• [AIM OF THE EXERCISE] Reproduce exactly, with no other output, every line of the data below from the line containing "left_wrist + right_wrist" to the end, inclusive.

• [INFORMATION SUPPLIED]
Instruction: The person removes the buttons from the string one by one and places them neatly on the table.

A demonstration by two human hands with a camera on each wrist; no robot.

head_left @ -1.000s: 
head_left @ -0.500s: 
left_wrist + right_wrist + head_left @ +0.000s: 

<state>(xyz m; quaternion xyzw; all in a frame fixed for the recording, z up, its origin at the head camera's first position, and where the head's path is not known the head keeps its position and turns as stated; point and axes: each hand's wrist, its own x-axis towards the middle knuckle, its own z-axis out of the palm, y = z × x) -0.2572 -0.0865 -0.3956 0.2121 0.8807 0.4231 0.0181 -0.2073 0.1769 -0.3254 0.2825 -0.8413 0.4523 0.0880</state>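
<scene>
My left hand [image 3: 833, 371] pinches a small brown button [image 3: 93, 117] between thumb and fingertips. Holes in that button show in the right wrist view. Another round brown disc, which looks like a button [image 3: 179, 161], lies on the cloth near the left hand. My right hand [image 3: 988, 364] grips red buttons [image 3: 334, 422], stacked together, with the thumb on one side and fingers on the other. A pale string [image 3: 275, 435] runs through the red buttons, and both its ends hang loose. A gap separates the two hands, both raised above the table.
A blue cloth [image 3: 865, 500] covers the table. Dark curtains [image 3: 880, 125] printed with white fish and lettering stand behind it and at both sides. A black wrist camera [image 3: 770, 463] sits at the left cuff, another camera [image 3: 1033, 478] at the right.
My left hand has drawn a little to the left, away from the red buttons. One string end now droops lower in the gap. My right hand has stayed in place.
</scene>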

• [RESULT OF THIS TASK]
left_wrist + right_wrist + head_left @ +0.000s: 

<state>(xyz m; quaternion xyzw; all in a frame fixed for the recording, z up, its origin at the head camera's first position, and where the head's path is not known the head keeps its position and turns as stated; point and axes: each hand's wrist, its own x-axis towards the middle knuckle, its own z-axis out of the palm, y = z × x) -0.2572 -0.0865 -0.3956 0.2121 0.8807 0.4231 0.0181 -0.2073 0.1769 -0.3254 0.2825 -0.8413 0.4523 0.0880</state>
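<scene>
My left hand [image 3: 833, 371] pinches a small brown button [image 3: 93, 117] between thumb and fingertips. Holes in that button show in the right wrist view. Another round brown disc, which looks like a button [image 3: 179, 161], lies on the cloth near the left hand. My right hand [image 3: 988, 364] grips red buttons [image 3: 334, 422], stacked together, with the thumb on one side and fingers on the other. A pale string [image 3: 275, 435] runs through the red buttons, and both its ends hang loose. A gap separates the two hands, both raised above the table.
A blue cloth [image 3: 865, 500] covers the table. Dark curtains [image 3: 880, 125] printed with white fish and lettering stand behind it and at both sides. A black wrist camera [image 3: 770, 463] sits at the left cuff, another camera [image 3: 1033, 478] at the right.
My left hand has drawn a little to the left, away from the red buttons. One string end now droops lower in the gap. My right hand has stayed in place.
</scene>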

This answer requires nothing else.